### [Your objective]
From the material below, work out how many lines contain "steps" and answer with the number only.

┌──

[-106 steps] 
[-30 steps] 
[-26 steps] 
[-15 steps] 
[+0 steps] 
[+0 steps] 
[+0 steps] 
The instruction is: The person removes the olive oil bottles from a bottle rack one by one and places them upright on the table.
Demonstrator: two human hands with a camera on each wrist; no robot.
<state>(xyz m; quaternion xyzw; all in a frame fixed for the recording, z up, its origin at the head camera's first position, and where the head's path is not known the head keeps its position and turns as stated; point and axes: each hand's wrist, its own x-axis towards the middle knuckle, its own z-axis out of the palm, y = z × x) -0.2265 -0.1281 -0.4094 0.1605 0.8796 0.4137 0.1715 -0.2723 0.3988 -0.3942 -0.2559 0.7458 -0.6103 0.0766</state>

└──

### [Exercise result]
7